Gemma-2-9B-Chinese-Chat
Property | Value |
---|---|
Parameter Count | 9.24B |
Base Model | google/gemma-2-9b-it |
Context Length | 8K tokens |
License | Gemma License |
Training Framework | LLaMA-Factory |
Paper | ORPO Paper |
What is Gemma-2-9B-Chinese-Chat?
Gemma-2-9B-Chinese-Chat is the first instruction-tuned language model built upon Google's Gemma-2-9b-it, specifically optimized for Chinese and English users. The model was fine-tuned using the ORPO (Reference-free Monolithic Preference Optimization) approach with over 100K preference pairs, making it particularly effective for bilingual applications.
Implementation Details
The model leverages flash-attn-2 instead of the default eager attention used in Gemma2, significantly improving performance. It was trained for 3 epochs using a learning rate of 3e-6 with cosine scheduling, warmup ratio of 0.1, and a global batch size of 128. The implementation uses paged_adamw_32bit optimizer with full parameter fine-tuning.
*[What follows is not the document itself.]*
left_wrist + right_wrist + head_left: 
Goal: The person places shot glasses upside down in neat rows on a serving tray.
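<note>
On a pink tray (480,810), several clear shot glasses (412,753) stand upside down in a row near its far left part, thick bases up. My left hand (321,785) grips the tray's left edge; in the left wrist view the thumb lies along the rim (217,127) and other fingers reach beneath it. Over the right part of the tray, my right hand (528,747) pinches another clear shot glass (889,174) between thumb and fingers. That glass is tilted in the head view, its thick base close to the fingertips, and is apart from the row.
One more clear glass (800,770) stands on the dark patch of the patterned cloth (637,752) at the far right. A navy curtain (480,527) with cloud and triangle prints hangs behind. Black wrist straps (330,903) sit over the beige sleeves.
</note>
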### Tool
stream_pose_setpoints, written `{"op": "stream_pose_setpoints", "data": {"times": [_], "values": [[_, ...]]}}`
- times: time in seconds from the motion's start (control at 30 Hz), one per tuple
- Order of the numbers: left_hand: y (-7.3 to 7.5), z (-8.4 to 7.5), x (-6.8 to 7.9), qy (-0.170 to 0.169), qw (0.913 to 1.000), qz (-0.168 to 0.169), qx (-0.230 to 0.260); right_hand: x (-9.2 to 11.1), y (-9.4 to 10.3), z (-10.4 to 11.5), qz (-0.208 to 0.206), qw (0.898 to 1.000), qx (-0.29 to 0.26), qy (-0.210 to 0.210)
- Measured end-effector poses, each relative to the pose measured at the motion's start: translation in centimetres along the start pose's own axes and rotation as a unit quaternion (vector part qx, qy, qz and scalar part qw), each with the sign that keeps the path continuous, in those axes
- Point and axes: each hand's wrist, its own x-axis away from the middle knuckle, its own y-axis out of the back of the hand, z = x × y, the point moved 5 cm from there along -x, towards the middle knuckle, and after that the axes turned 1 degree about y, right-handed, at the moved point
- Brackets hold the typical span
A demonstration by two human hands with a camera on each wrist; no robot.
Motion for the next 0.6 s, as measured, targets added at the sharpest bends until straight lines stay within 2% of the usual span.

- Context length: 8K tokens
- ORPO beta (λ): 0.05
- Training framework: LLaMA-Factory
- Optimization: Full parameter fine-tuning
Core Capabilities
- Improved Chinese-English response consistency
- Enhanced roleplay capabilities
- Advanced tool-using functionality
- Improved mathematical reasoning
- Reduced language mixing in responses
Frequently Asked Questions
Q: What makes this model unique?
This is the first instruction-tuned model based on Gemma-2-9b-it specifically optimized for Chinese and English users, featuring significant improvements in reducing Chinese-English mixing and enhanced capabilities in roleplay and tool usage.
Q: What are the recommended use cases?
The model excels in bilingual applications, roleplay scenarios, tool-using tasks, and mathematical reasoning. It's particularly suitable for applications requiring consistent language handling between Chinese and English.